I wondered which books I’d most likely find on this professor’s shelf. Probably Hemingway and Proust, I thought, and so I wasn’t surprised when Mr. Write-Up-Here asked if any of us had read any Proust. I was annoyed. If I can mentally go through a list of what a college professor might consider “writing up here,” then there is something wrong with our education system—that many academics think learning to write should involve stumbling around reading the same books. While I never expected to be assigned commercial writers like Siddons in my MFA classes, I didn’t expect my professors to treat me with condescension either.
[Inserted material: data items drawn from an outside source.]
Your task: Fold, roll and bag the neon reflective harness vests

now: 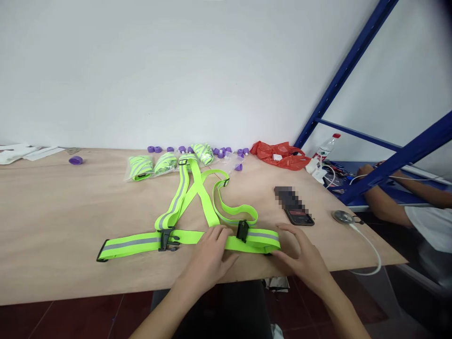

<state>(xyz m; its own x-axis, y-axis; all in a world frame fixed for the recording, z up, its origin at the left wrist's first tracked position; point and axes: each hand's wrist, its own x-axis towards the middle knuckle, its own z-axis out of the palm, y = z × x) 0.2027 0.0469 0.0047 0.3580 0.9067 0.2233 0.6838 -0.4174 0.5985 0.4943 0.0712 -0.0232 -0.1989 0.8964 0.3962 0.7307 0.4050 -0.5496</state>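
Note:
A neon-yellow reflective harness with grey stripes lies spread on the table, its shoulder straps crossing behind the waist belt. My left hand rests on the middle of that belt, fingertips over the strap and thumb apart from them. Around the belt's right end is my right hand, its thumb and fingers spread; whether the fingertips touch the strap I cannot tell. One black buckle half sits on the belt between my hands. The pronged buckle half lies left of my left hand. A black slider marks the belt's left end.
Bagged folded harnesses and several purple caps line the back. A phone, a red plastic bag and a round metal device with a white cable are rightward. Beyond the blue frame show another person's arms.

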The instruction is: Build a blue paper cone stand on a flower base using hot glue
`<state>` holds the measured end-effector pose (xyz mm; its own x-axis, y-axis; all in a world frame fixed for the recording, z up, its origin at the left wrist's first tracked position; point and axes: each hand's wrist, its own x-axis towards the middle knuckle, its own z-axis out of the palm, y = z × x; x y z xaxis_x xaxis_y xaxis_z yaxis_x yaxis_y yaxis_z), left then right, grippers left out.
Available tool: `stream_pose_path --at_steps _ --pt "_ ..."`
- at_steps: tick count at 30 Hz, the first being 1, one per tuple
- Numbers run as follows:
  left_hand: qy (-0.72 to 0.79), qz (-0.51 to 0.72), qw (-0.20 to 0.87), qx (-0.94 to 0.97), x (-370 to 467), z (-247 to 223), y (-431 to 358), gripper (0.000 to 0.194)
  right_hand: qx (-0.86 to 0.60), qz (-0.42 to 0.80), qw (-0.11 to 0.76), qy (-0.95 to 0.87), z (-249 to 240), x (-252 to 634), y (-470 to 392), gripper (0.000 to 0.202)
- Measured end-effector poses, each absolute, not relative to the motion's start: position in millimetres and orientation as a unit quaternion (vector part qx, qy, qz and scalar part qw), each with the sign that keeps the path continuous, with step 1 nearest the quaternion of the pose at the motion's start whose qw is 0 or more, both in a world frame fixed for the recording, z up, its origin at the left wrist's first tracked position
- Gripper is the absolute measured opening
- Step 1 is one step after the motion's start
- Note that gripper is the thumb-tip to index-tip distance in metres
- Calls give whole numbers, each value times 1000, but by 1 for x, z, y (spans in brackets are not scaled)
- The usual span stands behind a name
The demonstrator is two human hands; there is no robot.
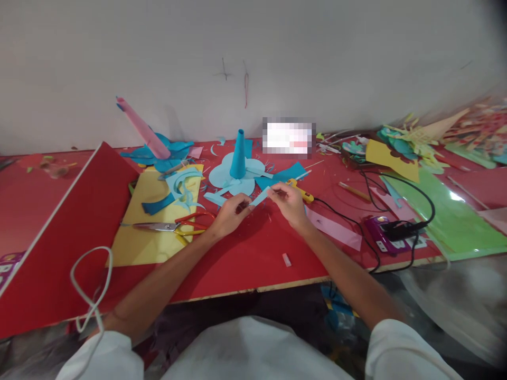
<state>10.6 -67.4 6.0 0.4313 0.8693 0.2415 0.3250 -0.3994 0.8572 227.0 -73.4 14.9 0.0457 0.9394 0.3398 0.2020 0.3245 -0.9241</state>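
Observation:
A short light blue paper strip [260, 197] is stretched between my two hands above the red table. My left hand [234, 214] pinches its left end, and my right hand [289, 203] pinches its right end. Just behind them stands a blue paper cone [238, 155] on a light blue flower-shaped sheet [222, 171]. A yellow glue gun [304, 194] lies close beside my right hand. Left of my left hand, scissors [162, 227] with red and yellow handles rest on a yellow sheet [137, 248].
A pink cone [144, 129] leans at the back left. An upright red panel [75, 221] stands on the left. Toward the right are a pink strip [336, 230], a purple power strip [382, 232] with black cables and a green sheet [463, 219]. A small eraser-like block [287, 259] lies near the front edge.

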Motion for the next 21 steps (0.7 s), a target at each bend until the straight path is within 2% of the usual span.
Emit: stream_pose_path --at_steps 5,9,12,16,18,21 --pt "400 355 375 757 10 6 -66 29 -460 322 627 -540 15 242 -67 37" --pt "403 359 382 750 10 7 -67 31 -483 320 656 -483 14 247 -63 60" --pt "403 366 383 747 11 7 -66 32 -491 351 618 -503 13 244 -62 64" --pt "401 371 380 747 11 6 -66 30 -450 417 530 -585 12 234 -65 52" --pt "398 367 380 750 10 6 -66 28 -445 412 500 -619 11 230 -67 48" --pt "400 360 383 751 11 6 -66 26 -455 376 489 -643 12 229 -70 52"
My problem with the professor’s ‘write up here’ comment (aside from the fact that it was laced with condescension) is that he didn’t stop to ask what I admire about Siddons and Taylor before writing them off as kids’ stuff. If he had asked, I would have assuredly told him that Taylor, while classified as a children’s author, is someone who writes about race in a bold way. She’s completely uninhibited, which is what I want to be. And while I don’t always admire the content of Siddons’ novels, I do admire her style. She writes Southern fiction (which I aspire to write), is great with characterization and setting, and I always learn new words from her, not to mention that her prose is often like poetry.

My write-up-here professor loves his Western writers, and while I certainly enjoy reading many white writers, I still have a problem with teachers who can only give me white writers as examples of what I should aspire to. As a minority writer, I feel that teachers like him feed a concern I’ve had for a while now—that no matter how much I improve as a writer I’ll never be considered “up here” simply because I’m not white.

I think one of the things that bugs me most about being told to write up here/get sophisticated is that I know I am not sophisticated and I never will be. I have known this for a very long time. I am a country woman who walks barefoot, loves anything fried, and enjoys reading and writing accessible prose and poetry.
*
Recently, I read a writer’s forum post where a student writer criticized the black novelist Jamaica Kincaid. He said that Kincaid is from “some country that’s probably a good place to test an A-bomb.” And when I read his comment, it confirmed an idea I had had about American schools for some time—that by focusing on white culture and white writers, we are placing value judgments on countries like Antigua (Kincaid’s homeland). By focusing on Eurocentric literature, we teach students that literature from places like U.S.A., England and France is the only literature worth reading. The result of all of this—reading mostly white authors and being graded by a white standard of speech—is that I believe for a long time I was taught in schools that white people are superior to me. One of my graduate school classmates says this isn’t true, that American students aren’t universally taught that whites are superior. My best response to this is that I am not white or middle-class or from the Midwest, but I had better speak as if I am in order to be taken seriously in a classroom. American schools have taught me that my language is inferior, and language is everything to an aspiring writer.